For the third consecutive day, police unleashed rounds of tear gas on Hong Kong demonstrators, shrouding Monday’s general strike in all too familiar clouds of stinging smoke.
At the day’s outset, the citywide strike crippled public transportation during the morning commute and forced the cancellation of more than 200 flights out of the city’s airport. Instead of heading to work, lawyers, bankers, teachers and other professionals filed into public parks and squares, joining half a dozen rallies crisscrossing Hong Kong.
In Admiralty district, home to the government’s harbor front headquarters and luxury shopping malls, the boutiques and jewelry stores were mostly shuttered, while outside protesters sought respite from the 91°F heat in any available shade. The subway station and nearby park filled with a sea of black-shirted protesters, who once again blockaded Harcourt Road, a central thoroughfare that has frequently been seized by demonstrators.
As protesters began congregating around the legislative complex, people handed out bright yellow ribbons and chanted “reclaim Hong Kong, revolution of our time!”
“Why are you guys not at work today?” a spokesperson from the Hong Kong Confederation of Trade Unions said from the park’s stage. “We’re on strike!” protestors responded.
Monday’s strike comes as the city enters its ninth consecutive week of protests. As the political crisis engulfing the Chinese enclave deepens and the government still refuses to accede to protesters’ demands—which include the resignation of the city leader—tactics have shifted from marches and sit-ins to actions that disrupt daily life.

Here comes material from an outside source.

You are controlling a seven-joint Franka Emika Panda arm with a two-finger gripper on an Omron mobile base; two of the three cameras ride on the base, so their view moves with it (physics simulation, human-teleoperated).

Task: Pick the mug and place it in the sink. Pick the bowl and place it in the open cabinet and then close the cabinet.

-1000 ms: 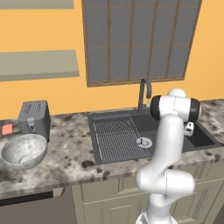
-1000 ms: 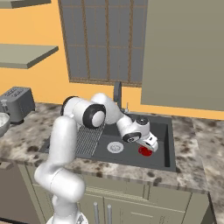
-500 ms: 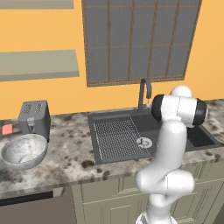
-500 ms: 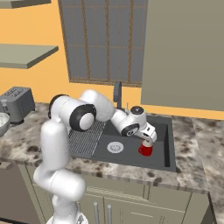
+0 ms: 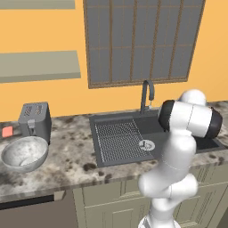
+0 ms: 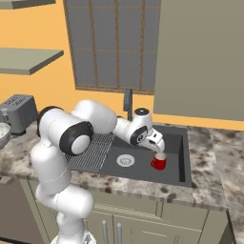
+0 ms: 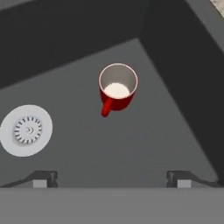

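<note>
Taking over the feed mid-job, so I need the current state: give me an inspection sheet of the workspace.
Surface: speckled stone counter, no spills seen.
Job's things: small red mug upright on the floor of the dark grey sink, near the round drain; marbled grey-white bowl on the counter; grey-green upper cabinet.
Clutter: grey toaster behind the bowl.
End effector: open, above the mug, holding nothing.
Cables: nothing seen.
Surroundings: window, wall shelves, dark faucet.

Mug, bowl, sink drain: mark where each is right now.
mug [image 7: 117, 89]: hand view, on its pale inside.
bowl [image 5: 24, 153]: left base view, on its marbled inside.
sink drain [image 7: 27, 130]: hand view, on its round strainer.
</note>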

By paralyzing public transportation and bringing businesses to a standstill, protesters aimed at the heart of the city’s reputation as Asia’s buzzing financial center.
“I hope that if enough people come out to strike today, and it looks like there is, that it will be enough to make the government respond to our demands,” said a striking NGO staffer who asked to be identified only as Ms Lee.
Hong Kong’s embattled leader Carrie Lam warned during a press conference Monday that attempts to immobilize the city were instigating a “very dangerous situation.” She also accused protesters of “trying to ruin Hong Kong and completely destroy the livelihood of seven million citizens.”
Yet many Hong Kongers readily put their livelihoods at stake Monday, skipping a day of work and even jeopardizing their jobs to signal to the government the growing discontent pervading the territory.
“I may not go to the frontlines, I may not be able to help with first aid, but I can take a day off work,” says Eliza, a 30-year-old paralegal who estimated that one-third of her colleagues joined the strike.
Sparked by an unpopular extradition bill, the mass demonstrations that kicked off in June have since broadened to include demands for greater democracy and even self-determination. The protests have brought to the fore long simmering resentments over the semiautonomous city’s political landscape, and Beijing’s place in it.
The city’s administration is under mounting pressure from Beijing to rein in the protests, which have increasingly targeted China’s sovereignty over the former British colony. Protesters have defaced the national emblem at the central government’s liaison office, and over the past weekend, threw a Chinese national flag into the harbor.
As the protests grow more confrontational, they have also become more violent. Showdowns with baton-wielding riot police have increasingly moved into residential neighborhoods and busy shopping districts. On Sunday night, Causeway Bay‘s high-end department stores and upscale restaurants provided the latest backdrop for police attempting to beat back protesters hurling eggs and bricks.
Monday’s rallies began peaceably, with demonstrators assembling in the afternoon at seven locations across the city. At Admiralty’s Tamar Park, some people unrolled picnic mats, and one mother brought a playpen.
At Hong Kong’s Disneyland, dozens of workers also decided to join the strike, forcing some of the theme park’s rides and attractions to close for the day.
“Disneyland is a happy place. But for the past few weeks, when we come into work, we talk about all the clashes, the unhappy incidents that happened over the weekend,” Ellen Cheng, chair of the Hong Kong Disneyland cast members’ union, tells TIME.
“We’re sorry for the inconvenience caused, [but] it’s most important at this present moment that we show the government that this chaos that is happening now does have an effect on our society,” she adds.
The demonstrations devolved into clashes by mid-afternoon. Rounds of tear gas were fired outside the satellite town Tin Shui Wai’s police station before 3 p.m. Police said the premises was surrounded by protesters hurling stones and “posing a serious threat to the citizens on site,” and defended the use of tear gas, saying it was fired “after repeated and futile warnings.” Less than two hours later, police set off tear gas at the rallies in Admiralty, where protesters were reportedly throwing eggs at bricks at the government offices, and Wong Tai Sin, a working-class neighborhood that was the scene of clashes over the weekend.
At a press conference Monday afternoon, police said they have fired approximately 1,000 canisters of tear gas, 160 rubber bullets and 150 “sponge bullets” since the protests began on June 9. They also said 420 people have been arrested, including some on riot charges, which carry up to a 10 year prison sentence.